Le rôle de la femme dans la coutume Kanak est complémentaire de celui de l’homme. La femme représente le lien entre les clans en devenant l’épouse d’un homme, elle représente la vie, la descendance, le pilier.

Lien entre le monde des esprits et le monde des vivants

L’identité propre d’un clan et des entités (visibles et invisibles) qui le composent est fondée sur le rapport qui les lie à l’ancêtre-esprit et à son tertre. Les étapes de ce cycle sont la conception de l’enfant et la gestation (grossesse), dans le monde de l’obscurité ou domaine des ancêtres, puis la naissance ou irruption à la lumière du jour, synonyme de réincarnation, ensuite son adolescence, sa vie d’adulte et sa vieillesse avec le dépérissement du corps et la préparation de l’esprit à poursuivre le cycle continu de la vie.

Article 60 de la charte du peuple Kanak : « La femme est l’être sacré qui donne la vie. Une fille ou une femme a pour symbole végétal et naturel, le taro d’eau, le cocotier et l’eau. Elle est source de vie et de fertilité. Elle est la source de nouvelles alliances et le lien entre les clans et entre les générations. Elle est la valeur absolue pour la paix et la prospérité. »

Deux modes d’affiliation

Il y a deux modes d’affiliation au clan : l’alliance (mariage, adoption) et les liens de sang (naissance).

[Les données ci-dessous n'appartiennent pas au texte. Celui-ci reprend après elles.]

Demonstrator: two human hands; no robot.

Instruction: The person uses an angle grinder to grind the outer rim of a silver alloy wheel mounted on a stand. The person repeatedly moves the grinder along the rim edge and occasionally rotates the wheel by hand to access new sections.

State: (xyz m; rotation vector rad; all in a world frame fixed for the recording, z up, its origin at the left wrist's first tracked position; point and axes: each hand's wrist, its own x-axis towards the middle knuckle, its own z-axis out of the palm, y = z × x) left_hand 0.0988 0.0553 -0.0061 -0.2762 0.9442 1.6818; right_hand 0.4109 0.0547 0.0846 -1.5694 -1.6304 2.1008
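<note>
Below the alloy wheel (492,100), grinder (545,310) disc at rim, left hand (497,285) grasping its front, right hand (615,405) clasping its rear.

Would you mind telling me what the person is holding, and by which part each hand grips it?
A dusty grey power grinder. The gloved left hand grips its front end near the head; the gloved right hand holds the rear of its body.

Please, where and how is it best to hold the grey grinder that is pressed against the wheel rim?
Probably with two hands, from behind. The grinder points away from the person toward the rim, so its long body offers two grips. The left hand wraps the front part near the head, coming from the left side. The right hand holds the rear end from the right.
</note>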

L’alliance obéit d’abord à des enjeux stratégiques, politiques et économiques au niveau des clans. On ne marie pas des individus mais on marie des clans. Les réseaux d’alliance font l’objet de palabres au sein du clan à l’issue desquels se définit une stratégie qui visera à renforcer des liens ou à en créer de nouveau.

Il y a ainsi une double circulation : les épouses partent vers les clans des maris (virilocalité), lesquels contractent une dette de vie à l’égard des oncles utérins. Cette dette est payée par le don d’enfant (souvent aux grands-parents utérins) en prenant la modalité d’une adoption plénière.

L’adoption peut également obéir à une logique de perpétuation du nom (adoption en faveur d’un couple stérile) ou à une logique de pardon (don d’un enfant pour réparer une offense).

Le mariage et les relations matrimoniales entre clans obéissent à des règles spécifiques, variables selon les régions (interdits et préférences, chemins matrimoniaux, ordre des mariages au sein d’un même « clan » (aînesse), etc.).

Si la mère donne le sang, c’est le père qui donne le nom. Avant l’établissement de l’état civil, l’individu héritait d’un nom de clan rattaché à un tertre et recevait un prénom rattaché au clan (nom d’un ascendant), la personne était ainsi enracinée dans sa terre et partageait le souffle d’un ancien.